Venezuelan baseball player (born 1977)

Orber Aquiles Moreno Sulbarán (born April 27, 1977) is a Venezuelan former professional baseball relief pitcher. He played in Major League Baseball (MLB) for the Kansas City Royals and New York Mets in parts of three seasons spanning 1999–2004. Listed at 6 ft 3 in, 225 lb, Moreno batted and threw right-handed.

==Playing career==
Moreno threw a sharp slider, a changeup and a cutter, but had a good command of his low-90s fastball. He made his majors debut in the 1999 season, ranking as one of the top Royals prospects, but he injured his arm in an off-field accident and aggravated it by pitching.

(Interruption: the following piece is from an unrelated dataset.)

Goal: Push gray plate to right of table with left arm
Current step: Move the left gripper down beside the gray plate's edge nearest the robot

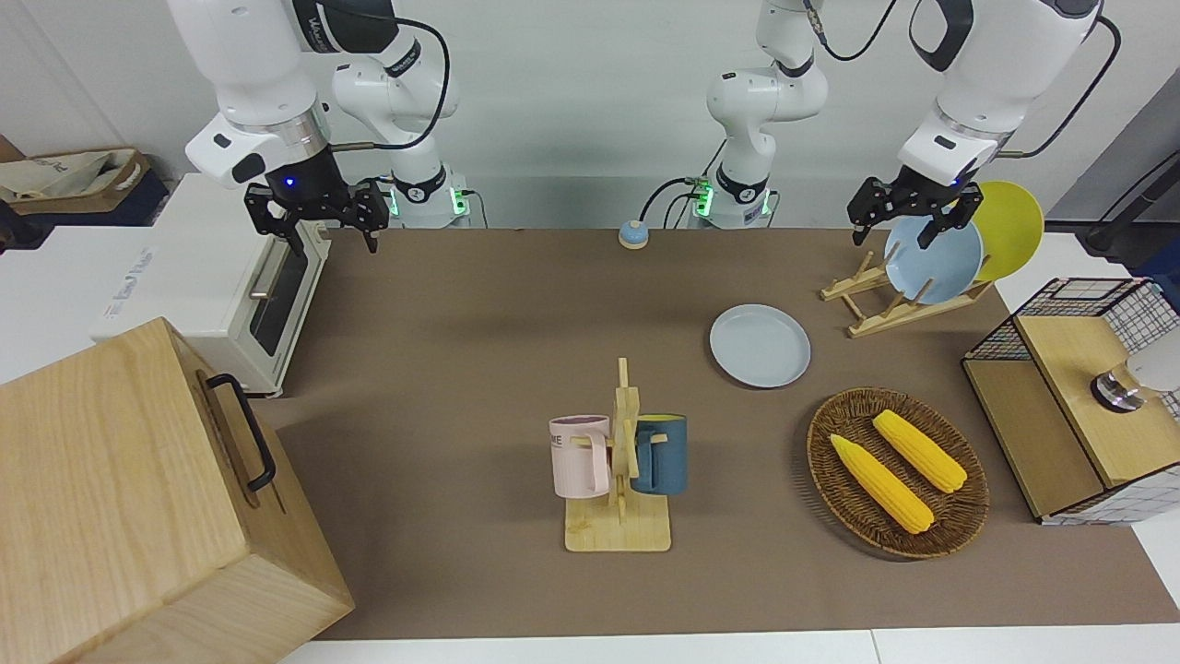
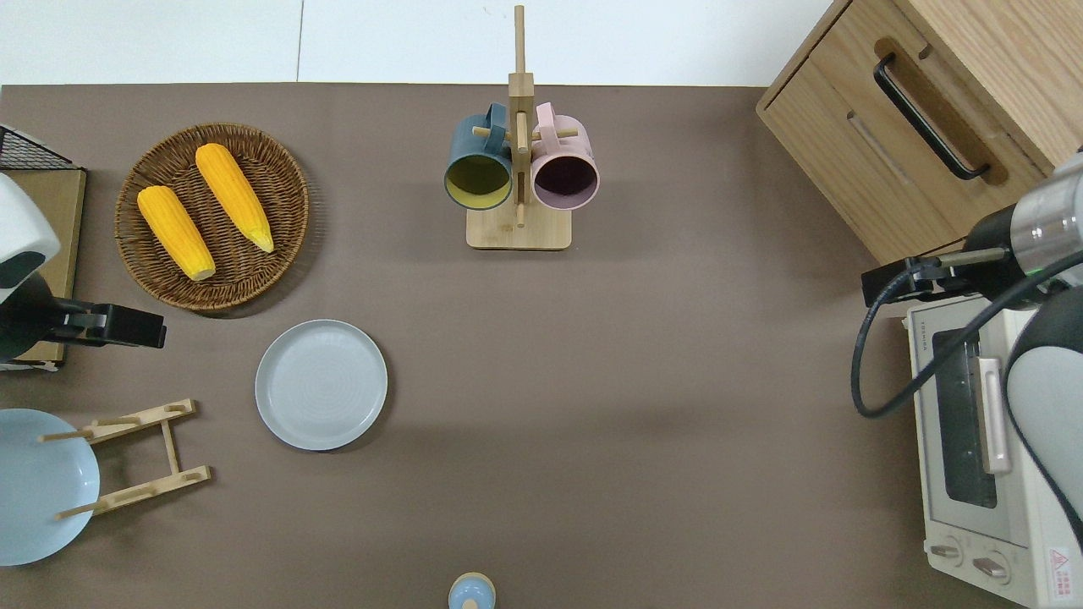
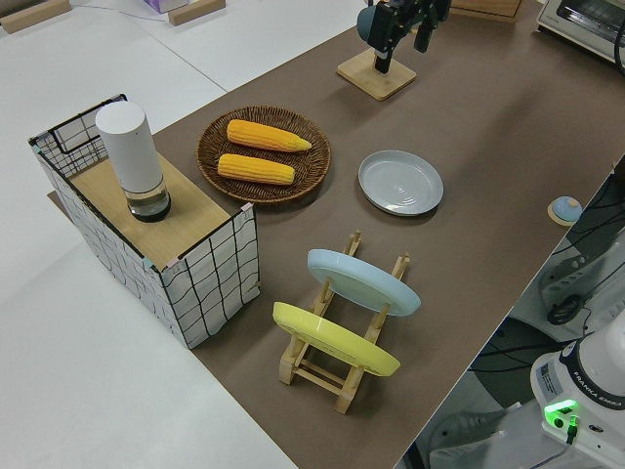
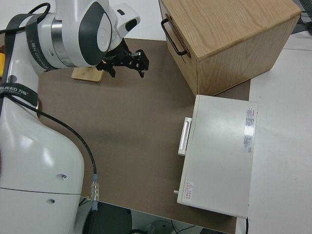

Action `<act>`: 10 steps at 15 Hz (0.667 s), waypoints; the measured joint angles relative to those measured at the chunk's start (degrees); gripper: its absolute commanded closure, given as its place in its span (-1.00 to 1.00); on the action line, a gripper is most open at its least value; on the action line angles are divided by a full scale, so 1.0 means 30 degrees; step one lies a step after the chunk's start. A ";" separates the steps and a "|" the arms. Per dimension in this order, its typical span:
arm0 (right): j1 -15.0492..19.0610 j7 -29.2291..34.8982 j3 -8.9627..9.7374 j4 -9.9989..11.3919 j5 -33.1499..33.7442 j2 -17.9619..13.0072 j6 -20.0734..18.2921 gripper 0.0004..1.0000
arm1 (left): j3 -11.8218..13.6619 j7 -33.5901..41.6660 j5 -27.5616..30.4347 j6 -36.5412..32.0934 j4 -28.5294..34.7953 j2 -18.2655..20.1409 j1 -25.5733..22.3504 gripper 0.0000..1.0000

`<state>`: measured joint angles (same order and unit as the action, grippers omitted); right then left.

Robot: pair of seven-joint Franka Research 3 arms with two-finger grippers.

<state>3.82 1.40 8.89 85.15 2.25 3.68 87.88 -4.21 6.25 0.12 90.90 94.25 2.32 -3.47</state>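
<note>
One gray plate (image 2: 321, 384) lies flat on the tabletop (image 2: 592, 406) near the corn basket (image 2: 211, 216), and my left jaws (image 1: 913, 214), spread wide, could bump the plate rack (image 2: 127, 457) coming down.

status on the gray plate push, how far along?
Nothing looks done: the gray plate lies flat at the left arm's end of the table, beside the plate rack. The left gripper is up in the air, fingers open, touching nothing. Right arm parked. The whole push toward the right arm's end remains.
</note>
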 measured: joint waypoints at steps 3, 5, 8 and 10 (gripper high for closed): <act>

Moreno had surgery performed and rehabbed at Triple-A in 2002, but then he showed up out of shape from the long layoff and was released. Soon after that, he signed with the Mets, pitching for them from 2003 to 2004.

In between, Moreno pitched 12 years in the Minor Leagues, including stints with the Diablos Rojos del México, Dorados de Chihuahua and Tigres de Quintana Roo of the Mexican League, and for the Leones del Caracas club of the Venezuelan Winter League during 12 seasons from 1996 to 2013.

==Coaching career==
On January 6, 2026, Moreno was hired to serve as the pitching coach for the Saraperos de Saltillo of the Mexican League.